▸ **What the task asks**: Although the data below contains pictures, please reproduce only its words, exactly.

▸ **Given data**:

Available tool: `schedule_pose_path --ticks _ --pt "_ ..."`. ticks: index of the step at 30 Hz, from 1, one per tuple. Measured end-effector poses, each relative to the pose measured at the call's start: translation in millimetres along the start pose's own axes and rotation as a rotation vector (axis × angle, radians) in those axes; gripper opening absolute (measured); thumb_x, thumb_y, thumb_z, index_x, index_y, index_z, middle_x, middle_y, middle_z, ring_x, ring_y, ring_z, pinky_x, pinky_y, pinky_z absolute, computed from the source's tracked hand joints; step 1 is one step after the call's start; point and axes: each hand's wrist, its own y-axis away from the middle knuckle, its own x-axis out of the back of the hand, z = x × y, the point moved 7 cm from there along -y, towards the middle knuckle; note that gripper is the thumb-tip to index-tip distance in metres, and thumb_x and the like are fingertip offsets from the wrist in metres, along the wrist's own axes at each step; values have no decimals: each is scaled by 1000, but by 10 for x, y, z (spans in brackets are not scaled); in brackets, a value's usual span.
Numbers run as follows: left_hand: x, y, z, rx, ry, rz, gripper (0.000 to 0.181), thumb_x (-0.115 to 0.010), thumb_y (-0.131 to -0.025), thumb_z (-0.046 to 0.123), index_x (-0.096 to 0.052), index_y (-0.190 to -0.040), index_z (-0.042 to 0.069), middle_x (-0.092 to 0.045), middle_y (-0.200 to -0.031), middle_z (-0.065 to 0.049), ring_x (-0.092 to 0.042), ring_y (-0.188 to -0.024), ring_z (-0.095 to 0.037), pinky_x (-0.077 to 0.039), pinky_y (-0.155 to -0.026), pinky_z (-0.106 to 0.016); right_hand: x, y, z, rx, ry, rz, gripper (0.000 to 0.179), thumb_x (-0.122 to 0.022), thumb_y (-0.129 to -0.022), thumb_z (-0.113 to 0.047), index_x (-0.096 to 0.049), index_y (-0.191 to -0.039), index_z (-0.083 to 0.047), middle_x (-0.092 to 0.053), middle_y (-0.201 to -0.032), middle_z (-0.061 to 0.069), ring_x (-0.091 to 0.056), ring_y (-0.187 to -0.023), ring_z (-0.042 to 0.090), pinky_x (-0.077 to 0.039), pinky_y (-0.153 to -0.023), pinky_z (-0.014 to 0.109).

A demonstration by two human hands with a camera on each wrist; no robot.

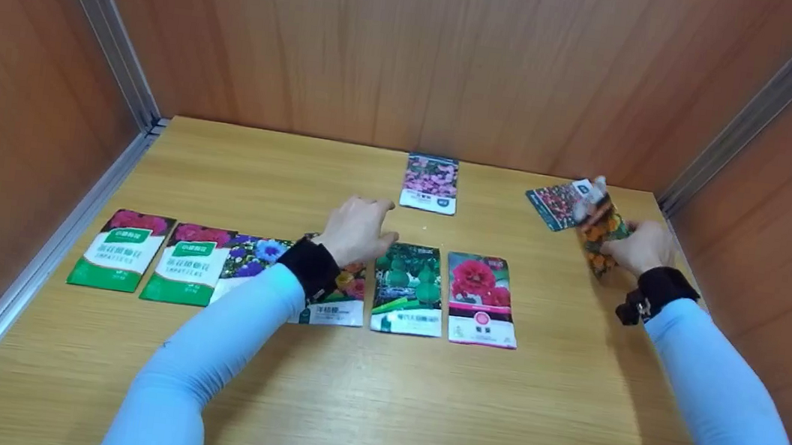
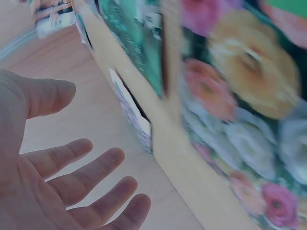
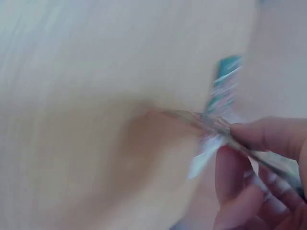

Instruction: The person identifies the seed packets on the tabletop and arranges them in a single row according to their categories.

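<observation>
My right hand (image 1: 644, 247) pinches a flower seed packet (image 1: 598, 240) with orange blooms at the far right, raised off the table. In the right wrist view the thumb and fingers (image 3: 235, 167) grip this packet, seen nearly edge-on and blurred. Partly behind it lies a tilted seed packet (image 1: 555, 203) with small reddish flowers. My left hand (image 1: 357, 231) hovers, fingers spread, above the row, between a multicoloured flower packet (image 1: 336, 312) and a green packet (image 1: 408, 292). The left wrist view shows the left hand (image 2: 81, 187) holding nothing.
A pink flower packet (image 1: 431, 181) lies alone near the back wall (image 1: 417, 51). In the front row are two green-and-white packets (image 1: 122, 249), a blue flower packet (image 1: 260, 255) partly under the left arm, and a red flower packet (image 1: 483, 301). Side walls bound the table (image 1: 359, 399).
</observation>
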Motion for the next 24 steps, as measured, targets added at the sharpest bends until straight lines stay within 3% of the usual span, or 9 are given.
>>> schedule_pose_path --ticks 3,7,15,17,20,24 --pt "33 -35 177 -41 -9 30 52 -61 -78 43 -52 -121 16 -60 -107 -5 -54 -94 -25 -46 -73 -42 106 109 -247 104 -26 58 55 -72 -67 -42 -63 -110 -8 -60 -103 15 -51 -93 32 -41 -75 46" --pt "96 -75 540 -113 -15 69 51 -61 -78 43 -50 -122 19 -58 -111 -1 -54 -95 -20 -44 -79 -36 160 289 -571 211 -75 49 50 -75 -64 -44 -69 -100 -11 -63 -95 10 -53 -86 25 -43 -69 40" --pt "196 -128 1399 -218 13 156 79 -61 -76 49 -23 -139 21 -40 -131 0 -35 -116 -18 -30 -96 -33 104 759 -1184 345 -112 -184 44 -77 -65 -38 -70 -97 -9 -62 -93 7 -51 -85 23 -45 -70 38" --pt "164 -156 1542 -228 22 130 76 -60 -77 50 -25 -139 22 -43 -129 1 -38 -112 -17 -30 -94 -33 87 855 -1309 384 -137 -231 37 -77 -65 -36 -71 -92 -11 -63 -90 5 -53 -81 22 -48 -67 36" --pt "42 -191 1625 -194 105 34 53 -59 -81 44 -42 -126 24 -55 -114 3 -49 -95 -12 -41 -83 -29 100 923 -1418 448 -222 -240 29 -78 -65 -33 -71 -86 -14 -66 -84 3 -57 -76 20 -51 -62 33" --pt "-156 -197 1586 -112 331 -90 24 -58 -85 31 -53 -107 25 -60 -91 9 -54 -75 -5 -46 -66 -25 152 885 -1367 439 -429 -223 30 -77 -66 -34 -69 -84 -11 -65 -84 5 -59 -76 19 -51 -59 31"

▸ **Response box**:
Available tool: `schedule_pose_path --ticks _ --pt "_ ..."`. ticks: index of the step at 30 Hz, from 1, one per tuple. Measured end-effector poses, each relative to the pose measured at the call's start: translation in millimetres along the start pose's own axes and rotation as a rotation vector (axis × angle, radians) in those axes; gripper opening absolute (measured); thumb_x, thumb_y, thumb_z, index_x, index_y, index_z, middle_x, middle_y, middle_z, ring_x, ring_y, ring_z, pinky_x, pinky_y, pinky_z absolute, computed from the source's tracked hand joints; step 1 is one step after the call's start; point and axes: each hand's wrist, its own y-axis away from the middle knuckle, its own x-axis out of the back of the hand, z = x × y, the point moved 7 cm from there along -y, towards the middle knuckle; note that gripper is the thumb-tip to index-tip distance in metres, and thumb_x and the like are fingertip offsets from the wrist in metres, along the wrist's own axes at each step; values have no decimals: each is scaled by 1000, but by 10 for x, y, z (spans in brackets are not scaled); in brackets, a value's usual span.
Numbers run as follows: left_hand: x, y, z, rx, ry, rz, gripper (0.000 to 0.181), thumb_x (-0.115 to 0.010), thumb_y (-0.131 to -0.025), thumb_z (-0.046 to 0.123), index_x (-0.096 to 0.052), index_y (-0.190 to -0.040), index_z (-0.042 to 0.069), middle_x (-0.092 to 0.045), middle_y (-0.200 to -0.031), middle_z (-0.065 to 0.049), ring_x (-0.092 to 0.042), ring_y (-0.188 to -0.024), ring_z (-0.095 to 0.037), pinky_x (-0.077 to 0.039), pinky_y (-0.155 to -0.026), pinky_z (-0.106 to 0.016); right_hand: x, y, z, rx, ry, rz, gripper (0.000 to 0.179), thumb_x (-0.122 to 0.022), thumb_y (-0.129 to -0.022), thumb_z (-0.113 to 0.047), index_x (-0.096 to 0.049), index_y (-0.191 to -0.039), index_z (-0.083 to 0.047), middle_x (-0.092 to 0.053), middle_y (-0.201 to -0.032), middle_z (-0.061 to 0.069), ring_x (-0.091 to 0.056), ring_y (-0.187 to -0.023), ring_z (-0.042 to 0.090), pinky_x (-0.077 to 0.039), pinky_y (-0.153 to -0.023), pinky_z (-0.014 to 0.109).

A demonstration by two human hands with a camera on each wrist; no robot.


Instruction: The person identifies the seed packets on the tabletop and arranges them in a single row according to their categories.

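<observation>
My right hand (image 1: 644, 247) pinches a flower seed packet (image 1: 598, 240) with orange blooms at the far right, raised off the table. In the right wrist view the thumb and fingers (image 3: 235, 167) grip this packet, seen nearly edge-on and blurred. Partly behind it lies a tilted seed packet (image 1: 555, 203) with small reddish flowers. My left hand (image 1: 357, 231) hovers, fingers spread, above the row, between a multicoloured flower packet (image 1: 336, 312) and a green packet (image 1: 408, 292). The left wrist view shows the left hand (image 2: 81, 187) holding nothing.
A pink flower packet (image 1: 431, 181) lies alone near the back wall (image 1: 417, 51). In the front row are two green-and-white packets (image 1: 122, 249), a blue flower packet (image 1: 260, 255) partly under the left arm, and a red flower packet (image 1: 483, 301). Side walls bound the table (image 1: 359, 399).
</observation>
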Motion for the next 24 steps, as measured, targets added at the sharpest bends until straight lines stay within 3% of the usual span, or 9 are given.
>>> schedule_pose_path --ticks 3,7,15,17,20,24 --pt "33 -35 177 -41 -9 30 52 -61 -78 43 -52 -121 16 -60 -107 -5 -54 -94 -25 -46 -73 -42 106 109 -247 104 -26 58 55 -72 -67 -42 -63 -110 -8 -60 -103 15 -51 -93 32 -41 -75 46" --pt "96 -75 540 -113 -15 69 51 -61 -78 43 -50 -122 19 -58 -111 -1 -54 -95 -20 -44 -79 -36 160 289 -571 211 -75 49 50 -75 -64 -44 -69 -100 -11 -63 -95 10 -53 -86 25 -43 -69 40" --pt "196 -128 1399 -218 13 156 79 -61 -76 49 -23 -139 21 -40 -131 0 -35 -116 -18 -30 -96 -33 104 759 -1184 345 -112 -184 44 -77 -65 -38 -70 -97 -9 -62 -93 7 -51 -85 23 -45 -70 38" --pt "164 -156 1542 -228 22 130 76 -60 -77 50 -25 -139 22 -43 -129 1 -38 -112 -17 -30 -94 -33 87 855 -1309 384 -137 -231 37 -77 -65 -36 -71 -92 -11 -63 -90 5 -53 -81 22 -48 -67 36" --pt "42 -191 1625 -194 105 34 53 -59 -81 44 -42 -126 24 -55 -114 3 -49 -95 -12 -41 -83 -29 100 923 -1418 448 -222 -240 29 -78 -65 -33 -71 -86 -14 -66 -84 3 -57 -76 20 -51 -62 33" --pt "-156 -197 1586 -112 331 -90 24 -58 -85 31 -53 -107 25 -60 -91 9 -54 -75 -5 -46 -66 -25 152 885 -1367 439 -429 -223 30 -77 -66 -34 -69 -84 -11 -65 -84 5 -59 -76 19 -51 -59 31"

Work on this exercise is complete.